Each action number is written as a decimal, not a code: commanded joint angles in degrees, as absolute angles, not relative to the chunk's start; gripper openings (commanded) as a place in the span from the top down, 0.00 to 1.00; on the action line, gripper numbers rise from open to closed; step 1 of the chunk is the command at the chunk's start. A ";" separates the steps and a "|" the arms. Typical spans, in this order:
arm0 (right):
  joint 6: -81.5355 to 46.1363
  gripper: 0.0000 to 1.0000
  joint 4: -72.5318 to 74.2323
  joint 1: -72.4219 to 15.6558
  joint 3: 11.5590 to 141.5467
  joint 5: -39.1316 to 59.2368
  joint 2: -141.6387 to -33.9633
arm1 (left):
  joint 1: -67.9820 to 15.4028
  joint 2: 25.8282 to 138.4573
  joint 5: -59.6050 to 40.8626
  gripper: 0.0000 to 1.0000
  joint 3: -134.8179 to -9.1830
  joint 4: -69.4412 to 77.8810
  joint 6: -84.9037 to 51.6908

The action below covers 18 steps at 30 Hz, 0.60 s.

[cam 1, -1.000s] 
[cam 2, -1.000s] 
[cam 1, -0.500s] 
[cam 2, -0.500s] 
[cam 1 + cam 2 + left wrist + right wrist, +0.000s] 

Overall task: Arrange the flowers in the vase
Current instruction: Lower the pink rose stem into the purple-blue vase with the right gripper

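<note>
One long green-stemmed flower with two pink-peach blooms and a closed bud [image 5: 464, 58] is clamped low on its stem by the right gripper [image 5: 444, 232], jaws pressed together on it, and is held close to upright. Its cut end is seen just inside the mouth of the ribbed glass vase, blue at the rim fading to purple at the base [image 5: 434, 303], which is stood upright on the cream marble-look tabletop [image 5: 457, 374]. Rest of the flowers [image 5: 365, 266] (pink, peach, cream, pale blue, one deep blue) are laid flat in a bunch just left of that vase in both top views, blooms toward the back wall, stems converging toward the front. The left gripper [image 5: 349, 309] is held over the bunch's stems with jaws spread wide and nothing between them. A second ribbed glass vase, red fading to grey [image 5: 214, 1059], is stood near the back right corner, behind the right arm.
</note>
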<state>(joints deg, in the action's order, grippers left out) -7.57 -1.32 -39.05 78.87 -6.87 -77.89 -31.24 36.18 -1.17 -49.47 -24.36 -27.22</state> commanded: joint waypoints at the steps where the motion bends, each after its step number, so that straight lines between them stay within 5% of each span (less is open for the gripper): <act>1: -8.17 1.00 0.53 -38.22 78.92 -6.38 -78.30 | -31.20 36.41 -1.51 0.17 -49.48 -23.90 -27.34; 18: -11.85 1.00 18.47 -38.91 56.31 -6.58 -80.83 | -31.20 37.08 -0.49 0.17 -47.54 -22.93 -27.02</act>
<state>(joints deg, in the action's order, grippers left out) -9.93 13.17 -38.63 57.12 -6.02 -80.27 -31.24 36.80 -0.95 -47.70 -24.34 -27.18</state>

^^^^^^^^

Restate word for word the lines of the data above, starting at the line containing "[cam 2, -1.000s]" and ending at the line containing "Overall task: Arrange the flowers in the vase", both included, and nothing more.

Task solution:
[cam 2, -1.000s] 
[cam 1, -0.500s] 
[cam 2, -0.500s] 
[cam 1 + cam 2 + left wrist + right wrist, +0.000s] 

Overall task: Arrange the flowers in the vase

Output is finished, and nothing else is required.